「ジメッとした中で練習するのはなかなかキツイっすね…」と今まで経験したことのない沖縄独特の亜熱帯気候に苦笑いを浮かべつつ、「それでもアジャストしないといけないっすね!」と置かれている環境に前向きに克服しようとしているのがプロ1年目のセンターバック、森侑里である。
大宮のアカデミー出身で、筑波大を経て今年琉球に加入した森は、開幕から4試合連続で先発出場。途中コンディション不良で数試合ベンチ外となったものの、復帰した第9節の鳥取戦以降8試合連続でスタメン入りしている。クラブユースで培われた足元の技術は攻撃の出発地点となるだけでなく、レシーバーとしてボールの置き場所を把握しタメを作ることができ、敵をいなしながら味方の攻め上がりを促すプレーが彼の醍醐味である。
ゆえに、自分らしさを演じようともなかなか勝利という結果に結びつけられなかったことは本人にとってももどかしかっただろうし、「守備が落ち着くことで攻撃に時間を費やせるのは確か」と自覚しているからこそ上手く事が運ばず責任を感じていたかもしれない。それでも、悪戦苦闘しながら彼は実戦を経て日々成長する。

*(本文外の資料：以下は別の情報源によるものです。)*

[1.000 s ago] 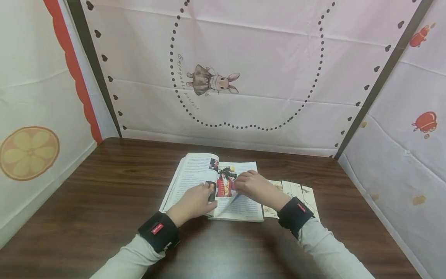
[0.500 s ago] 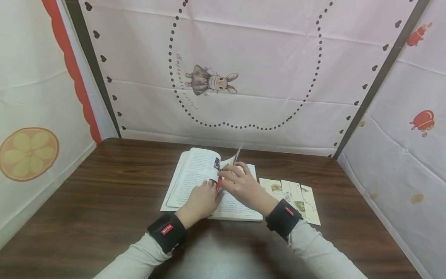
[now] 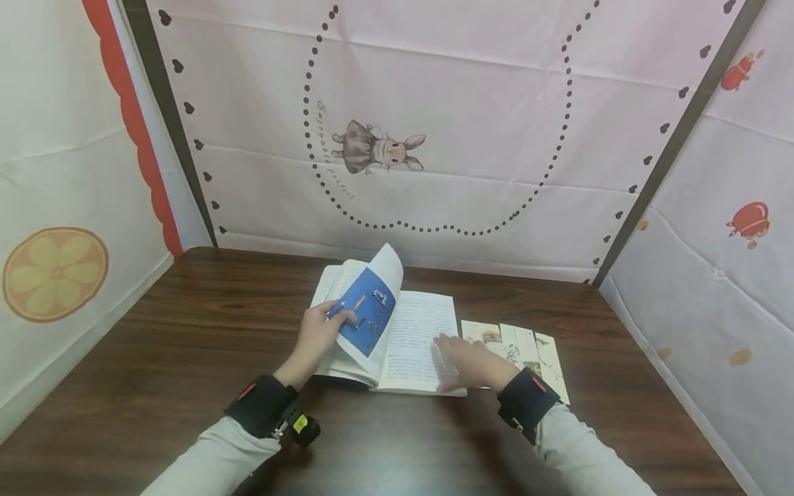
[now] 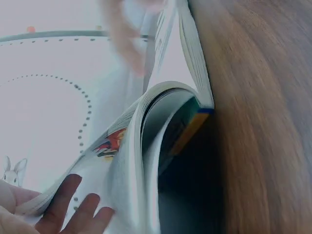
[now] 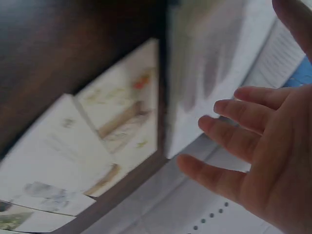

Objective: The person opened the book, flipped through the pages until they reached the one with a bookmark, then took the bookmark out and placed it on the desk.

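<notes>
A thick printed book with white paper pages (image 3: 422, 324) lies spread toward 12 o'clock on the dark brown wood-grain table (image 3: 124, 379). At the book's 9 o'clock side, the person's left hand (image 3: 315, 336) pinches lifted white leaves (image 3: 387, 265) bearing a blue rectangular picture (image 3: 370, 313). The right hand (image 3: 473, 362), at 4 o'clock, holds nothing, its fingers extended and spread over the facing page; whether they touch the paper cannot be told. Three cream illustrated cards (image 3: 520, 344) lie beside the book at 3 o'clock.
</notes>
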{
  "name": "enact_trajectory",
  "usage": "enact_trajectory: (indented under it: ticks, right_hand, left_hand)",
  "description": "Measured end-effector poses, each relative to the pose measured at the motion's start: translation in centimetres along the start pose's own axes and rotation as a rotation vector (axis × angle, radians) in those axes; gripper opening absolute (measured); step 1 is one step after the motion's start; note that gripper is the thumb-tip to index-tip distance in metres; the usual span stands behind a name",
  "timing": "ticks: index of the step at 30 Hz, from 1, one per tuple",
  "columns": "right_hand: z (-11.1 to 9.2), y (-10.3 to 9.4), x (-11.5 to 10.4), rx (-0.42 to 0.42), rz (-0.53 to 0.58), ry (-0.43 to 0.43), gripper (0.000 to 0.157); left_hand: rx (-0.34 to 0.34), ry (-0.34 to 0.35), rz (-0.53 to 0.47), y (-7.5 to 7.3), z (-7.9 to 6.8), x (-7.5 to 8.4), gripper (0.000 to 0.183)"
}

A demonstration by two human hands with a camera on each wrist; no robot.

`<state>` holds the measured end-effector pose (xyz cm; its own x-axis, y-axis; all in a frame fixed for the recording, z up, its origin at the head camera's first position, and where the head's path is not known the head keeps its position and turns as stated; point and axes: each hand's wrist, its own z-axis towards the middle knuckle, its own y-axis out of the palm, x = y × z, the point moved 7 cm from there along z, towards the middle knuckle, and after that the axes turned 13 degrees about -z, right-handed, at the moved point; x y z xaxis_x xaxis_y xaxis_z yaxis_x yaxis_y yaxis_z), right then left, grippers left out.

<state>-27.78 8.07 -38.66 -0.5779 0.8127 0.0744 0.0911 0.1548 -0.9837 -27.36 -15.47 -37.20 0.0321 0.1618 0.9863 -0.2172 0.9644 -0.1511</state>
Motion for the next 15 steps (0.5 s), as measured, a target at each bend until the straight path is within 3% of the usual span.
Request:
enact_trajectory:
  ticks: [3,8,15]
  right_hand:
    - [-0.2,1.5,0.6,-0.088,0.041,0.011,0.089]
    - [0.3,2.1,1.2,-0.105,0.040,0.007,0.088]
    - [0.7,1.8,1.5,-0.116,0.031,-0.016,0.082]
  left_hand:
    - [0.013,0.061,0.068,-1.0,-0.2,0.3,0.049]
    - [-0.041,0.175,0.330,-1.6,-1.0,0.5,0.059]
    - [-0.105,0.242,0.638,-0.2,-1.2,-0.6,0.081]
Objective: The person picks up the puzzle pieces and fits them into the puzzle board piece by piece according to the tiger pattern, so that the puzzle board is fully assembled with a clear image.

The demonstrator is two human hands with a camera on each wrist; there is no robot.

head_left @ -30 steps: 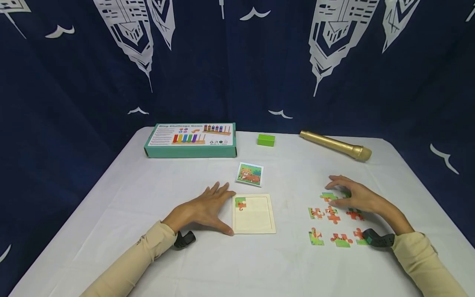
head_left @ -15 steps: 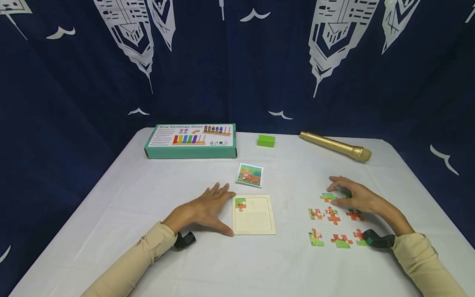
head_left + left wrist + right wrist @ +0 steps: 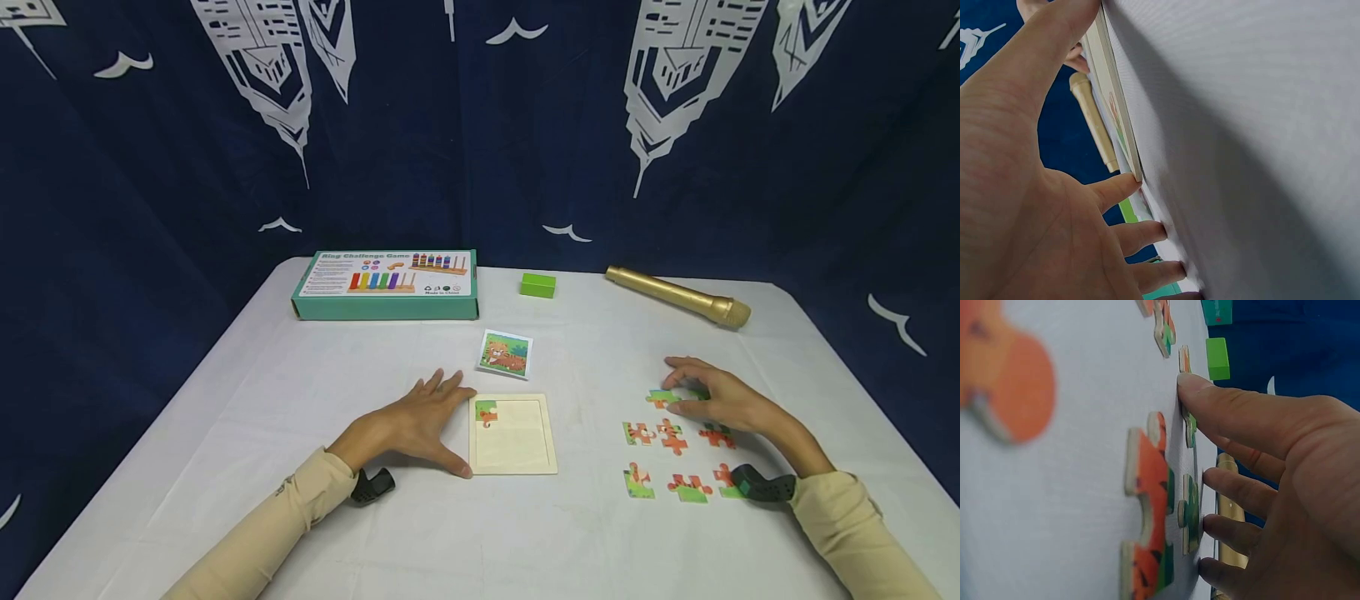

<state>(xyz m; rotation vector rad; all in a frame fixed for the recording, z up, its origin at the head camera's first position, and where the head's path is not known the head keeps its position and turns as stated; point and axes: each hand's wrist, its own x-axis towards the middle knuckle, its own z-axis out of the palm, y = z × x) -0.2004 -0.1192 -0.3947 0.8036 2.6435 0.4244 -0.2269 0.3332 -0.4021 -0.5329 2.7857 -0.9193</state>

そのプロセスを辿る上で同じポジションで切磋琢磨する10歳年上の牟田雄祐は大きな存在である。センターバックでコンビを組み、その大きな背中を見ながらプロで戦う術を感じ取っていた。
「後ろでカバーしてくれたり、横にいて声をかけてくれたりと一見単純なことかもしれないけれどそれだけでも安心感が生まれるし、だからこそ自分も思い切ってチャレンジできる。自分を引っ張り上げてくれている牟田さんは間違いなく頼もしいですし、モチベーションも安心感も与えてくれる存在ってなかなかいないですけど(牟田選手は)もたらしてくれています」
そう話す森は、信頼するプロ11年目の彼の姿を見て背筋を正す。
1年でのJ2返り咲きを目指す今季。リーグ戦を折り返すまでにチームは何度も苦杯を嘗めてきたが、はっきりとした感触もある。
「前線の選手からここへ蹴ってほしいだとか、ここまで運んでほしいといった会話は常にやっているし、逆に守備では僕らから要求して、もうちょっと(守備で)顔を出してほしいだとかプレッシャーをかけてほしいとか、そういう要求をしあえる環境がある。そこですぐ合わせきれるところが琉球の良さかなと思います」
日々インプットを怠らず、適応力を発揮し自らの脚で未来を切り拓こうとする彼はこれからもたくましさが増していくことだろう。